The conclusion is that the very wealthy persons who do leave significant amounts to charity at death tend to be self-made persons who live beneath their means during their lifetime and are more difficult to uncover utilizing traditional research techniques designed to aid success in major outright giving. These persons are more likely to “self identify” through marketing efforts aimed at long-term older donors making current gifts of any size.
No where else to go
The discussion above assumes the holder of wealth—old or new— has living heirs who may or may not receive inheritances. By far the greatest number of large bequests come from widowed or never-married persons (mostly women) who have no other living heirs. Their choice when drawing up their final estate plans becomes whether to benefit those charitable institutions and organizations in which they believe deeply, or federal and state governments and/or relatives to whom they may not be close. Most people in this situation will choose charity. Indeed, a study by Dartmouth College in the early ’90s indicated that 14 of 15 bequests over $100,000 came from donors with no living heirs. All but one had a modest lifetime giving record and would not be considered “wealthy” by most person’s standards.
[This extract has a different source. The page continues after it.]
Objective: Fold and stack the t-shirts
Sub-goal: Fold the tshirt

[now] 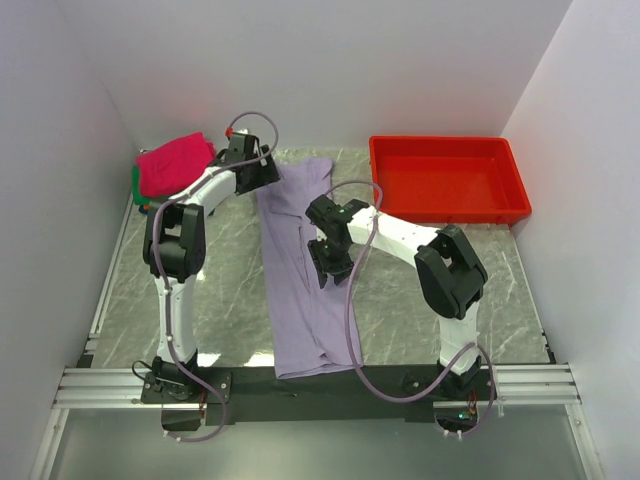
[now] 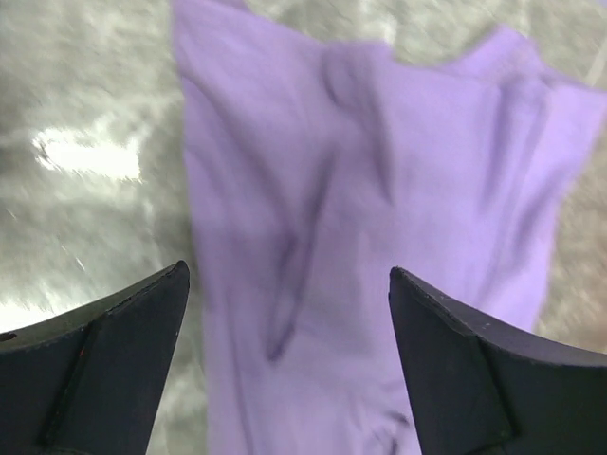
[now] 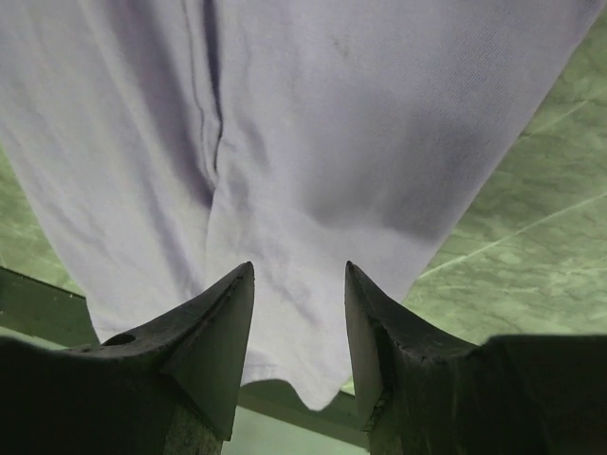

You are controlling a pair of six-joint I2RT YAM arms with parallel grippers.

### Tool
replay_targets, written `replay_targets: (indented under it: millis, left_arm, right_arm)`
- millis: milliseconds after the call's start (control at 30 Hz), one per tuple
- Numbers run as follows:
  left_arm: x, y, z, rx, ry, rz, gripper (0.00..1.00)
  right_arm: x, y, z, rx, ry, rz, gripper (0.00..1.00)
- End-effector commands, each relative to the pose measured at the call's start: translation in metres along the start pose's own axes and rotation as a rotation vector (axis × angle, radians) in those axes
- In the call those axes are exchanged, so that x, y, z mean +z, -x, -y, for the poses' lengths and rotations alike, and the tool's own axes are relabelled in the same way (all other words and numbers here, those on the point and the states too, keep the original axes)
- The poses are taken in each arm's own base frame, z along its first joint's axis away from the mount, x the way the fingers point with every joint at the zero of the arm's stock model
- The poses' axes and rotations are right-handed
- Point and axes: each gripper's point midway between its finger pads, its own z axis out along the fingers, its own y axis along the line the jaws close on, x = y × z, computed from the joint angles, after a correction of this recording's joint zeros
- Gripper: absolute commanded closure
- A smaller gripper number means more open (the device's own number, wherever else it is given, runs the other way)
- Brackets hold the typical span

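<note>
- Along mid tabletop (image 1: 225,300): lilac shirt (image 1: 305,270) lies as a long strip, probably set up for a cross fold.
- Left fingers (image 2: 104,370): wide apart over shirt's far end, holding nothing.
- Right fingers (image 3: 204,351): half open over shirt's middle, nothing pinched.
- Folded stack (image 1: 175,165): far-left of shirt, its likely destination.

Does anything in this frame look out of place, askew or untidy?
The lavender t-shirt lies as a long narrow strip, slightly slanted, and its near end seems to lap over the front edge of the table. In the far-left corner, the magenta shirt looks bunched rather than flat. Nothing looks spilled or damaged.
</note>
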Motion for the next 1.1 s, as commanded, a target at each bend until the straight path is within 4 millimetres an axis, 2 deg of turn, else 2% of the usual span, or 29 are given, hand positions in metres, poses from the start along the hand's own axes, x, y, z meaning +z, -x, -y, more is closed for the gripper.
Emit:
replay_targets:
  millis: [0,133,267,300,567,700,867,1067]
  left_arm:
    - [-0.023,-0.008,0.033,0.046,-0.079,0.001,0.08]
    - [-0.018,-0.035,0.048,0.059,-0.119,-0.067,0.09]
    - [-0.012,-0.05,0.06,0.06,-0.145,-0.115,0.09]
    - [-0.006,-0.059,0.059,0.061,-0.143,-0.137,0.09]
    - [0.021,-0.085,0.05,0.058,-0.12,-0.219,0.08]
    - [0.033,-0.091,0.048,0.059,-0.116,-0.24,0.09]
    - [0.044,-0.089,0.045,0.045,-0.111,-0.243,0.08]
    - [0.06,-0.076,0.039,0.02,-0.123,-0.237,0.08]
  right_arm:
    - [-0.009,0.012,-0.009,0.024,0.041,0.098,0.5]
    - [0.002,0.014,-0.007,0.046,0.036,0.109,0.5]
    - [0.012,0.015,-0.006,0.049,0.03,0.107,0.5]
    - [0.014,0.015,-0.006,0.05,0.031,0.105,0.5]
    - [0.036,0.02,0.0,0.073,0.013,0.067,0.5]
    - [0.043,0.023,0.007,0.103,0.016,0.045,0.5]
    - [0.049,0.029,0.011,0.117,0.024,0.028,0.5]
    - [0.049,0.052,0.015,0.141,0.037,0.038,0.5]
The damage done by this second myth in our series has been incalculable over the years. This results from the fact that undue attention is paid to persons holding great obvious wealth while loyal donors of lesser amounts–some of whom may be “millionaires next door”*–are overlooked. Especially in larger organizations managing large donor files on computer data bases, loyal smaller donors are allowed to lapse when their regular giving ceases. This is precisely the time that those donors may be planning for the ultimate distribution of the accumulated assets of a lifetime. Meanwhile, inordinate amounts of time are spent trying to encourage large deferred gifts from persons who may not have the practical ability or the psychological or spiritual inclination to make such gifts.
Next month’s myth: “Planned gifts are primarily motivated by tax incentives.”
* A reference to the best seller, “The Millionaire Next Door,” by Thomas Stanley and William Danko, published in 1996 by Longstreet Press, Atlanta.